- Activity -
Of the material below, the lines to be retyped are those from the line containing "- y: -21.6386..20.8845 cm" through the line containing "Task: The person", inclusive; reproduce them exactly.

- Material shown -
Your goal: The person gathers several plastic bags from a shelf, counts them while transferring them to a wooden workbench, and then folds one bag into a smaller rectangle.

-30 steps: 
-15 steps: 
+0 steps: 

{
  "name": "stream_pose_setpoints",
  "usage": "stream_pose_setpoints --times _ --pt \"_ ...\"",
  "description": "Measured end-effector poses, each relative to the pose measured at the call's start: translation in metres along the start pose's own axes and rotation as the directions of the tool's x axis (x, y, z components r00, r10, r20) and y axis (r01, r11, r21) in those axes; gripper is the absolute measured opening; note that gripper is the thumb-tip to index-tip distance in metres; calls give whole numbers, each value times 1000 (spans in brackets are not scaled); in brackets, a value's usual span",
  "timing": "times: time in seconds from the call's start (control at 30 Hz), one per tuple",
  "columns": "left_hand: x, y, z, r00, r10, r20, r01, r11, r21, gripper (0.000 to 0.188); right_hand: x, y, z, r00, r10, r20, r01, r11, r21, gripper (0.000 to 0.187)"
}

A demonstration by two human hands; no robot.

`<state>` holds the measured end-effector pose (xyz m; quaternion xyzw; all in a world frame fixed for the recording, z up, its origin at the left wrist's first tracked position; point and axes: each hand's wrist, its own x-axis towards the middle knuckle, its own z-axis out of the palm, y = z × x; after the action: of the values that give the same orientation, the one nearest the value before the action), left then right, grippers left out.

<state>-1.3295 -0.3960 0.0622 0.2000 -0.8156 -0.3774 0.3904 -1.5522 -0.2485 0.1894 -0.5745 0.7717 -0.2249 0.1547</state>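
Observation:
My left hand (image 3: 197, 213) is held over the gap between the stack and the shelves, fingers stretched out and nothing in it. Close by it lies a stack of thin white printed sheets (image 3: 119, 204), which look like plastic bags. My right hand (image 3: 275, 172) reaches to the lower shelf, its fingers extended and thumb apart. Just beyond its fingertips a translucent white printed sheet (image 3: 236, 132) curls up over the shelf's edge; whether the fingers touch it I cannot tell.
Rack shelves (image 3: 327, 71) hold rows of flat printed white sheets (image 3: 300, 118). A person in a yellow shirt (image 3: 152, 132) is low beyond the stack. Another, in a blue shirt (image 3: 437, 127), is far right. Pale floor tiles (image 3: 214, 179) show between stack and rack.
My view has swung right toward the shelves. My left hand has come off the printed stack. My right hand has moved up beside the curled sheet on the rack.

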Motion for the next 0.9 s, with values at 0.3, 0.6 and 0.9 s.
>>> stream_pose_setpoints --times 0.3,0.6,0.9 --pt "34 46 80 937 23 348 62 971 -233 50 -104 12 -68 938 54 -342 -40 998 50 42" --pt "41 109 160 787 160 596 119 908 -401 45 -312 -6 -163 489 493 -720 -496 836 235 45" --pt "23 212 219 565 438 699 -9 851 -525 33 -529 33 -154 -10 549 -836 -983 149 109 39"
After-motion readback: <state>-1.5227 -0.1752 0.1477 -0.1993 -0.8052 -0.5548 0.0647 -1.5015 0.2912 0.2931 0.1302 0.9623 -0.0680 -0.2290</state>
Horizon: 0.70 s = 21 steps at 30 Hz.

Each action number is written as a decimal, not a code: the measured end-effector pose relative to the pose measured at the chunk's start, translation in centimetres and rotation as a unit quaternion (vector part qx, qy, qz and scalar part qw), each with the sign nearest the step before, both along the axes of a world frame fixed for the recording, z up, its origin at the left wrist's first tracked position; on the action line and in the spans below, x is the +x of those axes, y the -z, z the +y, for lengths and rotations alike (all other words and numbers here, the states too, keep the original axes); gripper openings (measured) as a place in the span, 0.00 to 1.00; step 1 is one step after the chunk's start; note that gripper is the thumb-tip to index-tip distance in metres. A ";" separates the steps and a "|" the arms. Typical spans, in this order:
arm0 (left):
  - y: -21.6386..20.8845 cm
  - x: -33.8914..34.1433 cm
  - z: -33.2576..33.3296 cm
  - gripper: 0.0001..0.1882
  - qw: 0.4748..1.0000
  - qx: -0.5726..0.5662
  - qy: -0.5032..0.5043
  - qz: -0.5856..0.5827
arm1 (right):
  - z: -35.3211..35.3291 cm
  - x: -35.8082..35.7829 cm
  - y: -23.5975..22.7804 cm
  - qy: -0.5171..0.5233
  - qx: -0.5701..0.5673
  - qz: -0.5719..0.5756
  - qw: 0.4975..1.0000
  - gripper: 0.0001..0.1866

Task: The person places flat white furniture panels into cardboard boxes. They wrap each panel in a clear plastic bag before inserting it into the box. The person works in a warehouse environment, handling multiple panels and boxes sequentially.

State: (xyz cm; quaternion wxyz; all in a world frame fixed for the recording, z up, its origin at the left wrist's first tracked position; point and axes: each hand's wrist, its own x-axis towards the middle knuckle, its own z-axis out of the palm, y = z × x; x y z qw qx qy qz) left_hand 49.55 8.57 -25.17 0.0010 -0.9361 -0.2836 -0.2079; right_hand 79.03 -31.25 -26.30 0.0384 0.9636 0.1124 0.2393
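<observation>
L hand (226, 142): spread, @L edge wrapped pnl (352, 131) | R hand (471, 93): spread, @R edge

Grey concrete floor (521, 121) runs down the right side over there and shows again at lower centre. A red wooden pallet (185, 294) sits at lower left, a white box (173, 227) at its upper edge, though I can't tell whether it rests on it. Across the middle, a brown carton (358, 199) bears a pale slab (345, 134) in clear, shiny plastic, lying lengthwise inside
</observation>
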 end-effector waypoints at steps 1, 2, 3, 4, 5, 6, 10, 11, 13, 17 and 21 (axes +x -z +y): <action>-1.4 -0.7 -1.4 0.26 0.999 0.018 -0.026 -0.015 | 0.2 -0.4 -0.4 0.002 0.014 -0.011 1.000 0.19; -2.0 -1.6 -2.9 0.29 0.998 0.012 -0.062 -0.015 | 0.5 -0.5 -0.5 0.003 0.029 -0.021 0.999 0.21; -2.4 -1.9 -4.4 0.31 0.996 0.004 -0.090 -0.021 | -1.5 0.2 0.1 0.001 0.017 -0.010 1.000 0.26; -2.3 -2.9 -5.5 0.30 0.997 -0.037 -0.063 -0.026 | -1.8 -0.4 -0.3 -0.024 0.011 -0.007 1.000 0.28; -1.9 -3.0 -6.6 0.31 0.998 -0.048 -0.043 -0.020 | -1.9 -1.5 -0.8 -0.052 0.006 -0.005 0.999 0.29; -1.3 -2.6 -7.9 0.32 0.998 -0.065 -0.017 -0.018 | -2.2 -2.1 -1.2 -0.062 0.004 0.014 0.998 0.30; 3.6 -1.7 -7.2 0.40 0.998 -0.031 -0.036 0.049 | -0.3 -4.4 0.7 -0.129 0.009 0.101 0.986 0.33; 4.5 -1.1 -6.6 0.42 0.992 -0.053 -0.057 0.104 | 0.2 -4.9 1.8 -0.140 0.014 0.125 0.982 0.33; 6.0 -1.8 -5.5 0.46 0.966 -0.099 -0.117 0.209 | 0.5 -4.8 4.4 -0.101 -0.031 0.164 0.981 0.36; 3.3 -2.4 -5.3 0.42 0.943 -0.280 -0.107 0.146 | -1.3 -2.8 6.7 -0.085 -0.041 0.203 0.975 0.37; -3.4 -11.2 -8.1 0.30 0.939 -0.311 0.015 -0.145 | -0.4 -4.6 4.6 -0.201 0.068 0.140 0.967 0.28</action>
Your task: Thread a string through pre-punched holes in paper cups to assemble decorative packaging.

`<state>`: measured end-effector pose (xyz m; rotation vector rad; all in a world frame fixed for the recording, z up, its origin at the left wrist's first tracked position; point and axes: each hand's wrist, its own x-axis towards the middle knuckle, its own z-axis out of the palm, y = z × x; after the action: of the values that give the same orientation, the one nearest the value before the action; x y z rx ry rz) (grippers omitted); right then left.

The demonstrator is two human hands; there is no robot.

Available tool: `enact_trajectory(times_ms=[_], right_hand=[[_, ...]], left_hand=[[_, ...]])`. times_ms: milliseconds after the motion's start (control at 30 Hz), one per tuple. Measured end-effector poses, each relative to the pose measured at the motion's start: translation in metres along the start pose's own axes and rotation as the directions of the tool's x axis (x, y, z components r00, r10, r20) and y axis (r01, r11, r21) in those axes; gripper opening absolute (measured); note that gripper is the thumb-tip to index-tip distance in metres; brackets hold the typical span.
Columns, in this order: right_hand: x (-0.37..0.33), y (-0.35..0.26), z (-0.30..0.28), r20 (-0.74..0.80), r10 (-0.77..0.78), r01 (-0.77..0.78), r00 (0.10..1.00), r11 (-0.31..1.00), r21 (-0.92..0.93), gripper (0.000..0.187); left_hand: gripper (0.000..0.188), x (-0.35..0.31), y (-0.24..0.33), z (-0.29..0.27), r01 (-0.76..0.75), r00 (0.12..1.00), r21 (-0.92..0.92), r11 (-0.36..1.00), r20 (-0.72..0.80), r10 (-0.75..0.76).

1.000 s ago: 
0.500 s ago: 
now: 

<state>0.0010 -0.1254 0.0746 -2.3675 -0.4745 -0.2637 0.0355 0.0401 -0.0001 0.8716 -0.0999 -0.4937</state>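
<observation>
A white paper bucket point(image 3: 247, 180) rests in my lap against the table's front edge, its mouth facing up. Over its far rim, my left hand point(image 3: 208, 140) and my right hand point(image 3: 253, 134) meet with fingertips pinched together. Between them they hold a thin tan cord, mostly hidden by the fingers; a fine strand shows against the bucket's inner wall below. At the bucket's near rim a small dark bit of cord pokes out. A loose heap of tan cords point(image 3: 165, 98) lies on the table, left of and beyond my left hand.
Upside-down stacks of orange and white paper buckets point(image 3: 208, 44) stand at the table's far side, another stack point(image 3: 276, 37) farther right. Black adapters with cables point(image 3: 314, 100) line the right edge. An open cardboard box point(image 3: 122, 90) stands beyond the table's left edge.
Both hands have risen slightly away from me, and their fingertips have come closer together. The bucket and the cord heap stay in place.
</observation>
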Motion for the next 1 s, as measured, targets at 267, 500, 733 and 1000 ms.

- Written solution -
  - y: -21.6386..20.8845 cm
  - x: -33.8914..34.1433 cm
  - z: -33.2576..33.3296 cm
  - gripper: 0.0001..0.1882
  - qw: 0.4748..1.0000
  - qx: -0.5726..0.5662
  - qy: -0.5032..0.5043
  - qz: -0.5856..0.5827
arm1 (right):
  - z: -35.3211..35.3291 cm
  - x: -35.8082..35.7829 cm
  - y: -23.5975..22.7804 cm
  - qy: -0.5171..0.5233
  - qx: -0.5701..0.5673
  - qz: -0.5719..0.5756
  - qw: 0.4975..1.0000
  - gripper: 0.0001..0.1866

Task: The person places flat white furniture panels into cardboard boxes. They wrap each panel in a clear plastic bag before inserting it into the box. The person works in a warehouse environment, handling multiple panels and boxes sequentially.

Output for the exercise is now complete.